E se a medida pressionar a margem de lucratividade de vocês. A nova empresa não se importaria de ter uma margem menor para um preço de passagem mais competitivo?
Como qualquer empresário, nossa meta é maximizar a receita. Talvez, se colocarmos mais oferta, nós crescemos e vamos diluir nossos custos fixos e isso pode ser benéfico. Entretanto, se a demanda não está acompanhando, nós podemos crescer menos. Mas isso é uma coisa que fazemos todos os dias. Sendo assim, independentemente de uma fusão, isso é o que qualquer empresário tem que fazer com seu negócio.
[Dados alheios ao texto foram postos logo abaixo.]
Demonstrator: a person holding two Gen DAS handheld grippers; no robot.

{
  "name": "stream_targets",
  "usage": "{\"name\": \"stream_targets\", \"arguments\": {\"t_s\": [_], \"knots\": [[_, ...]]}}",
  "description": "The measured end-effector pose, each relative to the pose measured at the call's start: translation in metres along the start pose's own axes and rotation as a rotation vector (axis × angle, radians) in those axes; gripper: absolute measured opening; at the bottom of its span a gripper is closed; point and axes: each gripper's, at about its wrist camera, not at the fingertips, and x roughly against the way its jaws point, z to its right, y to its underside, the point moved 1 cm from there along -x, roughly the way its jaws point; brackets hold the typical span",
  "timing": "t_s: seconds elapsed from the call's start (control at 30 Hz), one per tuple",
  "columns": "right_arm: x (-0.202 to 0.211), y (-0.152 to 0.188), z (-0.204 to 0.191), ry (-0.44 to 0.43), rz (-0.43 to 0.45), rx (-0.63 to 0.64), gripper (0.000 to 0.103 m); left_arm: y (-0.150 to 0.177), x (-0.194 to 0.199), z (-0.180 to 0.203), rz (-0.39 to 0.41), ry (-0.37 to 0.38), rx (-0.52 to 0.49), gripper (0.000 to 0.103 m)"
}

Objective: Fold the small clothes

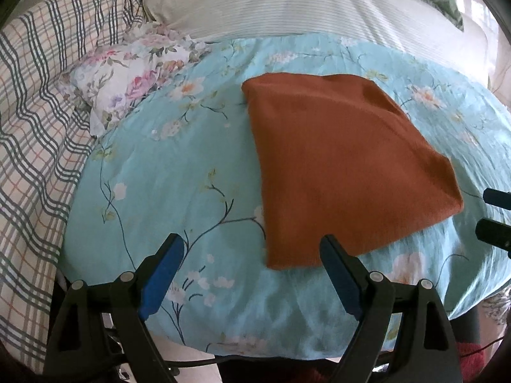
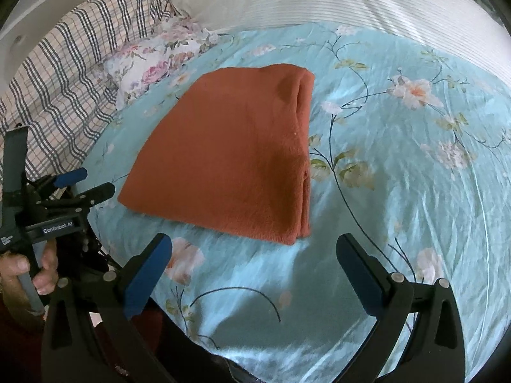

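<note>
Nearest to us, our left tongs (image 1: 252, 273) and our right tongs (image 2: 254, 274), black two-finger grippers with blue pads, stand wide apart and hold nothing. Just beyond both tips lies the rust-orange knitted garment (image 1: 338, 166), folded into a flat, layered packet on the pale turquoise floral bedspread (image 1: 179, 172). It sits ahead and right of the left tongs, ahead and left of the right; we judge the fold finished, the tongs let go. Its stacked edges face the right tongs. Farther off, left, rests a white cushion printed with pink flowers (image 1: 127, 86), then a plaid blanket (image 1: 38, 95) and a striped white pillow (image 1: 287, 3). What garment it is, we cannot tell; its inner layers are hidden.
</note>
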Motion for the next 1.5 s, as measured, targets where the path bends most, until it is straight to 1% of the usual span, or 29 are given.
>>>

Como você vai convencer o Conselho Administrativo de Defesa Econômica (Cade) e o governo de que a fusão não vai acarretar um aumento geral no preço das passagens aéreas, visto que a nova companhia vai deter mais de 60% do mercado doméstico?
O Brasil é um país que exige custo de capital muito alto para o setor aéreo. Temos falta de peças, as quais os custos acabam sendo em dólar. Como o setor aéreo brasileiro tem andado de lado por uma década, esperamos aumentar a capacidade do mercado com a fusão entre Azul (AZUL4) e Gol (GOLL4). É isso que o consumidor quer, mais opções para viajar. A concentração de mercado é muito maior em outros países, como Chile, Canadá, Colômbia, Peru e França, acima dos 60%. O País tem suas particularidades com o combustível mais caro do mundo e a falta de acesso ao crédito, que são o câncer do Brasil. Então, quando falamos com o governo, a gente cita essas coisas. E o governo quer a mesma coisa que nós. Um Brasil que cresce e que tem mais empregos.